▸ **TASK STATEMENT**:
The whole listing should come back exactly as written, except for the pictures.

Top of COLLECTED DATA

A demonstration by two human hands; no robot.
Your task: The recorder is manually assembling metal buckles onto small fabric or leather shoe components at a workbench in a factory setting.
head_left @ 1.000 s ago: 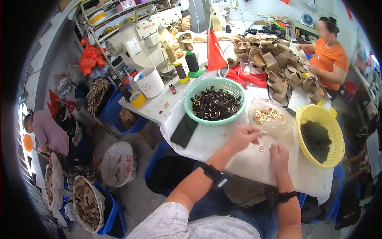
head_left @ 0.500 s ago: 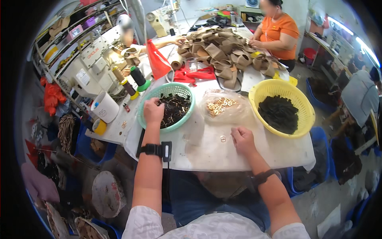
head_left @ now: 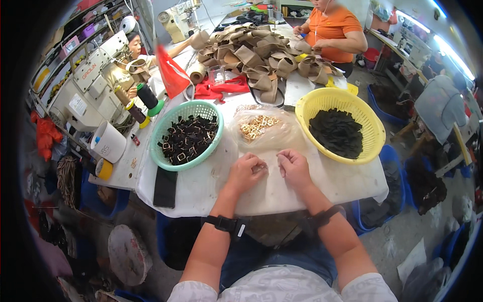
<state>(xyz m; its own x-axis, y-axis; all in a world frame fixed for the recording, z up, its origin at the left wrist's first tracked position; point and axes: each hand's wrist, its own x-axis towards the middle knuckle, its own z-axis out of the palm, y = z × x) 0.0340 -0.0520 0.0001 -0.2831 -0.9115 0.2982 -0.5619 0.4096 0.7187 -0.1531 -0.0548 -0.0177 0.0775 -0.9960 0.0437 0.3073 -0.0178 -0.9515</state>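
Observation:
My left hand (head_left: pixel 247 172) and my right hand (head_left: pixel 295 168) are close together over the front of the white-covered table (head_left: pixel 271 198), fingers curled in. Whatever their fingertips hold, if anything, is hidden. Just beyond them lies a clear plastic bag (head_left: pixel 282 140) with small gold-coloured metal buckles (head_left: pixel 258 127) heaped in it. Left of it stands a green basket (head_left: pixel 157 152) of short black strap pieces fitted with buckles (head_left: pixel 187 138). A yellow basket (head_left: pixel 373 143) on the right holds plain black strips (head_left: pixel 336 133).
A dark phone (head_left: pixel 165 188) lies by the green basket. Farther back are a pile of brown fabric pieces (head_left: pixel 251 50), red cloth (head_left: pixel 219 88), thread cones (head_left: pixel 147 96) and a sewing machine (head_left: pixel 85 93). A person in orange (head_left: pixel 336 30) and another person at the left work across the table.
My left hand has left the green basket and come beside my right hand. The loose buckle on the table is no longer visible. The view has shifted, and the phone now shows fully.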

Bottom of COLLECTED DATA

▸ **RESPONSE BOX**:
A demonstration by two human hands; no robot.
Your task: The recorder is manually assembling metal buckles onto small fabric or leather shoe components at a workbench in a factory setting.
head_left @ 1.000 s ago: 
head_left @ 0.500 s ago: 
head_left @ now: 
<state>(xyz m; its own x-axis, y-axis; all in a world frame fixed for the recording, z up, its origin at the left wrist's first tracked position; point and axes: each hand's wrist, its own x-axis towards the middle knuckle, its own z-axis out of the palm, y = z × x) 0.0340 -0.0520 0.0001 -0.2831 -0.9115 0.2982 -0.5619 0.4096 0.7187 -0.1531 -0.0548 -0.0177 0.0775 -0.9960 0.0437 0.3073 -0.0178 -0.9515</state>
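Observation:
My left hand (head_left: pixel 247 172) and my right hand (head_left: pixel 295 168) are close together over the front of the white-covered table (head_left: pixel 271 198), fingers curled in. Whatever their fingertips hold, if anything, is hidden. Just beyond them lies a clear plastic bag (head_left: pixel 282 140) with small gold-coloured metal buckles (head_left: pixel 258 127) heaped in it. Left of it stands a green basket (head_left: pixel 157 152) of short black strap pieces fitted with buckles (head_left: pixel 187 138). A yellow basket (head_left: pixel 373 143) on the right holds plain black strips (head_left: pixel 336 133).
A dark phone (head_left: pixel 165 188) lies by the green basket. Farther back are a pile of brown fabric pieces (head_left: pixel 251 50), red cloth (head_left: pixel 219 88), thread cones (head_left: pixel 147 96) and a sewing machine (head_left: pixel 85 93). A person in orange (head_left: pixel 336 30) and another person at the left work across the table.
My left hand has left the green basket and come beside my right hand. The loose buckle on the table is no longer visible. The view has shifted, and the phone now shows fully.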

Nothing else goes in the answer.